*Activity*.
Across the following data, how many lines include the string "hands"? Reply with the number and nothing more.

*Material for the task*.

▽

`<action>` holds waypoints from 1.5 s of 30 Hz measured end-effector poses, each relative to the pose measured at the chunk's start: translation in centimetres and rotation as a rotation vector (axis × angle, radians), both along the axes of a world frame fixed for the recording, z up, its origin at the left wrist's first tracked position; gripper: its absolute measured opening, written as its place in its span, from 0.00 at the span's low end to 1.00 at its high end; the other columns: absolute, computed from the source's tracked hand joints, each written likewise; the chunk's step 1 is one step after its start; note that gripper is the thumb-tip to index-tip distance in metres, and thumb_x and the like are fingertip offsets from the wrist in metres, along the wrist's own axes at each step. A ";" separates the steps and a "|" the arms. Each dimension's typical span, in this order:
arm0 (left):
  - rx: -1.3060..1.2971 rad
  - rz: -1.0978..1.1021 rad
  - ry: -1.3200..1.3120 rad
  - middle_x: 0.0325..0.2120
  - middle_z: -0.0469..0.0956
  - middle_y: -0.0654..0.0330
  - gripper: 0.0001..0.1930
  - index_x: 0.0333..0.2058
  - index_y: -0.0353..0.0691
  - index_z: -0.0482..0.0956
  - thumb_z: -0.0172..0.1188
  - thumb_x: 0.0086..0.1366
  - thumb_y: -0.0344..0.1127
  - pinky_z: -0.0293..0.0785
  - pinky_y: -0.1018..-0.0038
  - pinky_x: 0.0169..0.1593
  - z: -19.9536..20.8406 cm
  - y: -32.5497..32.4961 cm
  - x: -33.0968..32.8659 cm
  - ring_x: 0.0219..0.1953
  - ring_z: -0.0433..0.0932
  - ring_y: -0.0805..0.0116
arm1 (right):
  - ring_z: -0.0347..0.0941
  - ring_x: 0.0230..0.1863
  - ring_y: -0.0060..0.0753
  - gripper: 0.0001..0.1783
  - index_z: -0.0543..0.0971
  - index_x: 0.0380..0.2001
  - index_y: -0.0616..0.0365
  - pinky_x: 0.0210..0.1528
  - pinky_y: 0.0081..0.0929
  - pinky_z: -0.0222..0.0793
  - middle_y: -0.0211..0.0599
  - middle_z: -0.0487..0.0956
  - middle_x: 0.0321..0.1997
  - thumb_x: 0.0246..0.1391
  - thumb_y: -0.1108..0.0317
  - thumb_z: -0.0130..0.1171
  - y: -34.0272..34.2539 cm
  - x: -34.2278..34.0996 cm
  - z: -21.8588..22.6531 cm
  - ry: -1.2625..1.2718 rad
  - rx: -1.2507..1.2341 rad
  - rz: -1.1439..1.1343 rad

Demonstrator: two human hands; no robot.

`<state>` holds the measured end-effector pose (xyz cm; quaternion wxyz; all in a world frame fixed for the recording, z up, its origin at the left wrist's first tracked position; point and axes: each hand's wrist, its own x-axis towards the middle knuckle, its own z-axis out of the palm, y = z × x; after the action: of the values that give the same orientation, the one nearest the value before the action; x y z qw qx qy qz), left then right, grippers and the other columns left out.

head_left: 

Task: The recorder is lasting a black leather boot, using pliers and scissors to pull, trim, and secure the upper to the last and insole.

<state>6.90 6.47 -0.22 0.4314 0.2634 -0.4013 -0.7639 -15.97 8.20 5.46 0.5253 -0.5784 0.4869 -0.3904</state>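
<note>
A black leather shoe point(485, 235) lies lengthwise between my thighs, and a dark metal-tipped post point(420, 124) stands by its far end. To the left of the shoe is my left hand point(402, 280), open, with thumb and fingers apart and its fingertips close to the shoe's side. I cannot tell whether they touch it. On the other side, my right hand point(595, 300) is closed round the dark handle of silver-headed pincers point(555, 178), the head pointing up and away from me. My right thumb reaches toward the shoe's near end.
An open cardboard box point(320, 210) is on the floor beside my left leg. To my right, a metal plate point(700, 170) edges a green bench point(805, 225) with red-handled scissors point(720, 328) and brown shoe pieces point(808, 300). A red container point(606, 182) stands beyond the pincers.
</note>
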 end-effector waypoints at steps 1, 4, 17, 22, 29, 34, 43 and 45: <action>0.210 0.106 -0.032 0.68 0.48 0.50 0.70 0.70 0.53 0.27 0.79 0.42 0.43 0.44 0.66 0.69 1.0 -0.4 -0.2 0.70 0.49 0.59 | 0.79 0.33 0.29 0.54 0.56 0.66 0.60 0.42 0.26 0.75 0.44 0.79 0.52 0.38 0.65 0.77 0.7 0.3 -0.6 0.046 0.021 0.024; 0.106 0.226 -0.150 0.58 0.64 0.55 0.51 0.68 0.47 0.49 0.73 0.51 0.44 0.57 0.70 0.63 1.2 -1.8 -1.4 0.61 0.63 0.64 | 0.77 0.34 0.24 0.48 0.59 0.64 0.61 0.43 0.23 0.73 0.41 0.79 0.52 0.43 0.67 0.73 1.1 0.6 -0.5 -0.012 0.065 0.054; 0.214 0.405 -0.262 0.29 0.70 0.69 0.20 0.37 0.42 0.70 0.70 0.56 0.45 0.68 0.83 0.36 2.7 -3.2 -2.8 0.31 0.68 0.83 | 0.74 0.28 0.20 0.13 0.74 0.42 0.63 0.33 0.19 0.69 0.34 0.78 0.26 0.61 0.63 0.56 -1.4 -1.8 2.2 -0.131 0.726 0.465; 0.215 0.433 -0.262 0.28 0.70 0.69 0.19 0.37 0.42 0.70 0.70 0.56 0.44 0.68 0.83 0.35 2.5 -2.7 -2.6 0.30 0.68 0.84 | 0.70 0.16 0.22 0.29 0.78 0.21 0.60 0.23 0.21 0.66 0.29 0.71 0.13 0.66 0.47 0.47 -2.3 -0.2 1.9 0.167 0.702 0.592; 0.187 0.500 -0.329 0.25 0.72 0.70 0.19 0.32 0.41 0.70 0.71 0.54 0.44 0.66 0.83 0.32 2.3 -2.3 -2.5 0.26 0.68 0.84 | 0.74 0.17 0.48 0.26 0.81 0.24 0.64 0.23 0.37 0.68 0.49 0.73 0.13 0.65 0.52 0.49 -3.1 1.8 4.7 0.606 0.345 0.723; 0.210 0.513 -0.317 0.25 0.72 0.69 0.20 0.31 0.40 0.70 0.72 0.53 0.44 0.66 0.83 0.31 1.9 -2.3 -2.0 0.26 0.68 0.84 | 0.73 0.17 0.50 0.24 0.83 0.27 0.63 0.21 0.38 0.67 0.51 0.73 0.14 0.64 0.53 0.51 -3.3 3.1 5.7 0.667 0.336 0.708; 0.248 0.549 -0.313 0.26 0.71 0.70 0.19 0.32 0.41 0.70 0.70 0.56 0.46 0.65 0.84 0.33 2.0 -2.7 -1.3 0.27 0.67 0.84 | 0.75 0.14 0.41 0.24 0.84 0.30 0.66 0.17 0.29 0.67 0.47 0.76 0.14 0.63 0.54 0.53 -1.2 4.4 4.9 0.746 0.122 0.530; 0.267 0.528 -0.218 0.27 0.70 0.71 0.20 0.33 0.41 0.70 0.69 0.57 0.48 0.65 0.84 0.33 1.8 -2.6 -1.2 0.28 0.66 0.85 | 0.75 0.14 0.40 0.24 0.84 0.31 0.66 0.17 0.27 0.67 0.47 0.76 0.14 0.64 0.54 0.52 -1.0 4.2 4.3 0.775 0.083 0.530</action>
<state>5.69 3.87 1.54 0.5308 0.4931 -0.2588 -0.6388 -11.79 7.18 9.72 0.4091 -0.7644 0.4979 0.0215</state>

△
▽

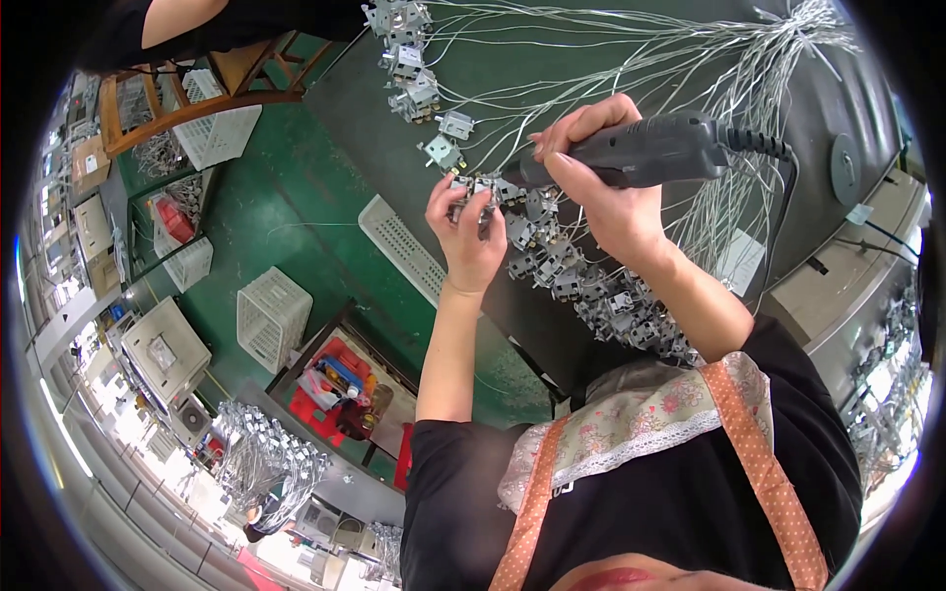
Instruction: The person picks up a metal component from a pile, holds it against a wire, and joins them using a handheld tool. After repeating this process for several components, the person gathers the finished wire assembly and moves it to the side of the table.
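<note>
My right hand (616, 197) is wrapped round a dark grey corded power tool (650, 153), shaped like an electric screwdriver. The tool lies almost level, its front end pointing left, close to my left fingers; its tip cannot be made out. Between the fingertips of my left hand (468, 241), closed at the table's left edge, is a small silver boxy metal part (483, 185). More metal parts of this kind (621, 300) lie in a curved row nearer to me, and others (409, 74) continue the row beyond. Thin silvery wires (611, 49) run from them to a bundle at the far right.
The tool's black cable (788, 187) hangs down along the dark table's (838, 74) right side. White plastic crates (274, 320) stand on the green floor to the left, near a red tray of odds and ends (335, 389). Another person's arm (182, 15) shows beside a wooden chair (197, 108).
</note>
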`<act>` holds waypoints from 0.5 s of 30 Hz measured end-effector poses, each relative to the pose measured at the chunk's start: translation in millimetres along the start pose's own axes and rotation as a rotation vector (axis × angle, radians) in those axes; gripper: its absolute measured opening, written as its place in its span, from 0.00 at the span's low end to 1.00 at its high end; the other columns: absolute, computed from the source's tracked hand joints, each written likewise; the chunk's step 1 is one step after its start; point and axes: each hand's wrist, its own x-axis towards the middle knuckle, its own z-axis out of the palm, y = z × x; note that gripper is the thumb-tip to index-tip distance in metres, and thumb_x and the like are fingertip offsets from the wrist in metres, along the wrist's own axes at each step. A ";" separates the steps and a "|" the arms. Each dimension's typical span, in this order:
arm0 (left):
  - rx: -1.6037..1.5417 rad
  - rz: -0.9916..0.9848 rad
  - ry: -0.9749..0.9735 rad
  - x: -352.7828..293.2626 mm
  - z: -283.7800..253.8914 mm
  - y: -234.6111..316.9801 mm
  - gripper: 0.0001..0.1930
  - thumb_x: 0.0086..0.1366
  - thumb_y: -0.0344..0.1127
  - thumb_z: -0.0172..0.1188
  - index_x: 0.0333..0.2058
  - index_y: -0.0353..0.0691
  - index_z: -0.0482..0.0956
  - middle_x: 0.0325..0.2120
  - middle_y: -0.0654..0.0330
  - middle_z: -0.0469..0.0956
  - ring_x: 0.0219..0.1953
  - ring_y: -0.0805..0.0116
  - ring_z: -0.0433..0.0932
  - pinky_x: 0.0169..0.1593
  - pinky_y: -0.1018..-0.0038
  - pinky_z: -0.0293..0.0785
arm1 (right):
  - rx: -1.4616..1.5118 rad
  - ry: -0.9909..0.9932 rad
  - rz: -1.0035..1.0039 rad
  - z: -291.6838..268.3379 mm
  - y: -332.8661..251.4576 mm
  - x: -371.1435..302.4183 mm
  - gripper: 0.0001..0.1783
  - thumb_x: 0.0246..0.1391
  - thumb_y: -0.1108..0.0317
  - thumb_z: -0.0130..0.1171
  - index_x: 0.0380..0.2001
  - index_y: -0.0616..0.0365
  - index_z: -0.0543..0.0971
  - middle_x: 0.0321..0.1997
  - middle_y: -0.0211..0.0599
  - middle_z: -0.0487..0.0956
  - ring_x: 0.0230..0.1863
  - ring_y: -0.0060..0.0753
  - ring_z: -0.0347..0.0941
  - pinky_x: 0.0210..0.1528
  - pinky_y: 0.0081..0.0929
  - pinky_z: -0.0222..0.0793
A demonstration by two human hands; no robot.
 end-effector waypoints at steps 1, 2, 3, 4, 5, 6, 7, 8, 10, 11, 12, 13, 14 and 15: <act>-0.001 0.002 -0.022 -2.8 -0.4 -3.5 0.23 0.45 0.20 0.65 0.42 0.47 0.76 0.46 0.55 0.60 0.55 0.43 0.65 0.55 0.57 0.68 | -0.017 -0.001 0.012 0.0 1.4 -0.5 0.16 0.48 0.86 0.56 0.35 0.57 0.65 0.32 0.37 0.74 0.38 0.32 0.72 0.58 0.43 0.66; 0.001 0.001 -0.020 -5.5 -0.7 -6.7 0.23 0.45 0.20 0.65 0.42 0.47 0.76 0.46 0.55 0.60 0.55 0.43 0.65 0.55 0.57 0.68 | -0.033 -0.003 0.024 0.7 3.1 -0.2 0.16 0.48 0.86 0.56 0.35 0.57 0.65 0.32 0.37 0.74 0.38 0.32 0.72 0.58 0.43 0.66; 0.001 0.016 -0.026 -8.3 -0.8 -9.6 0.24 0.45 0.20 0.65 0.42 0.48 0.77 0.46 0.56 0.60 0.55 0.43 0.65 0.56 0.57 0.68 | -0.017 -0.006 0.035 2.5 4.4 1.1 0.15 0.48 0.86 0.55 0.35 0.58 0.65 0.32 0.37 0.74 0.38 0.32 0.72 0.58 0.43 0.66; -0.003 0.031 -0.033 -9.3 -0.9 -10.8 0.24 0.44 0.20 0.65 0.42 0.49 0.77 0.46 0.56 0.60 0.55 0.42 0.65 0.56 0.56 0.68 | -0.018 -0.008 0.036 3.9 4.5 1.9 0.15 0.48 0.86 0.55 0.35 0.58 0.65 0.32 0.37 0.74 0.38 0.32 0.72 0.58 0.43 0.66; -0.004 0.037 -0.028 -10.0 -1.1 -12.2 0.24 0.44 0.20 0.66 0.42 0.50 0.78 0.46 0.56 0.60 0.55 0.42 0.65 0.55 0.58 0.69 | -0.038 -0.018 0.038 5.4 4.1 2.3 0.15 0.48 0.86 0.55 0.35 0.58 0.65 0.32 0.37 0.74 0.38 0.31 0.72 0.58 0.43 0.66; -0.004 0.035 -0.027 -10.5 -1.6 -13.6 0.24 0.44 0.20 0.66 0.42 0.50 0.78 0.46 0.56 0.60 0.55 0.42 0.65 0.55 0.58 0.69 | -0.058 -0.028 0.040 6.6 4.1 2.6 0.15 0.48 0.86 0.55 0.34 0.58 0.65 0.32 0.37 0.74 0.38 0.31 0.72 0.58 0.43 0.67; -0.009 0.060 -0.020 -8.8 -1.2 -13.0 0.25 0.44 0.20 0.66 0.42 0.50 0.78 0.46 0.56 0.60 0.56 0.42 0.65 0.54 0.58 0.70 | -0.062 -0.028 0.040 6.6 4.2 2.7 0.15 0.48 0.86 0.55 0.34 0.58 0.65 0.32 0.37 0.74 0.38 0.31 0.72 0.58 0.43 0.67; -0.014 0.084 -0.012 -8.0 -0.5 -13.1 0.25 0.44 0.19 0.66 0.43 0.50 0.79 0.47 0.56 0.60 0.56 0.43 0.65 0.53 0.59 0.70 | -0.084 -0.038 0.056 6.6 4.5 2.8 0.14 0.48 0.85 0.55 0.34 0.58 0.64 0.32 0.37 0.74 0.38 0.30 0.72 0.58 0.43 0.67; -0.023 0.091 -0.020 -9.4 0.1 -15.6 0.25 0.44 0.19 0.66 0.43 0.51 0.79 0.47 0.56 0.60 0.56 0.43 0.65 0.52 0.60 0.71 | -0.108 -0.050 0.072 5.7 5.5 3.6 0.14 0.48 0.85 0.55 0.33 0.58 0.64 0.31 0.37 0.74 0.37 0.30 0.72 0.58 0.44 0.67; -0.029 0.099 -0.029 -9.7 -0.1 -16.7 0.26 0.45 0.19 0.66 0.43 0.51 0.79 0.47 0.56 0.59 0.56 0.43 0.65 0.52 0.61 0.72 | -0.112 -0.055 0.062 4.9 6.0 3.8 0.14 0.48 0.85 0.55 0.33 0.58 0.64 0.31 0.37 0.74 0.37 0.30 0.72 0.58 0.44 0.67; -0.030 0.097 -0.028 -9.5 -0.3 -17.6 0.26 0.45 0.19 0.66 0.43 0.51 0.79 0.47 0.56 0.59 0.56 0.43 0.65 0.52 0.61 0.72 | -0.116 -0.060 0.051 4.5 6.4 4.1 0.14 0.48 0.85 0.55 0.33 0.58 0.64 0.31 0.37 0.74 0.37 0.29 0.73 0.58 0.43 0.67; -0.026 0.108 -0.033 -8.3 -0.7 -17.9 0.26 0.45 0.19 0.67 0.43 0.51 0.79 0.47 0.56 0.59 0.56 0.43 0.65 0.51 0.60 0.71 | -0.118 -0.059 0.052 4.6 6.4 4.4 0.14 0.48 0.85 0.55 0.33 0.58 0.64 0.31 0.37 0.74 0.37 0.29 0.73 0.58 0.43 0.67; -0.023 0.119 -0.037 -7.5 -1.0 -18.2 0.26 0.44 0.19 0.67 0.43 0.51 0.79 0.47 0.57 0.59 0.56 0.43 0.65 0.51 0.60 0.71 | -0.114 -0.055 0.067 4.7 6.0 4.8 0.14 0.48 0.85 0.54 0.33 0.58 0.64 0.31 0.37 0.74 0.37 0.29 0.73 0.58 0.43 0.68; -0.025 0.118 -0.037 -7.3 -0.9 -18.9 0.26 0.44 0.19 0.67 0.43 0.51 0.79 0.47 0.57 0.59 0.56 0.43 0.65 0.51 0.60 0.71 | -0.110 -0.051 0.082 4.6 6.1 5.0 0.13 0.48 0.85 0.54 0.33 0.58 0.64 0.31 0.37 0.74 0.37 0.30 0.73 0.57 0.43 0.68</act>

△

*Answer box*.
2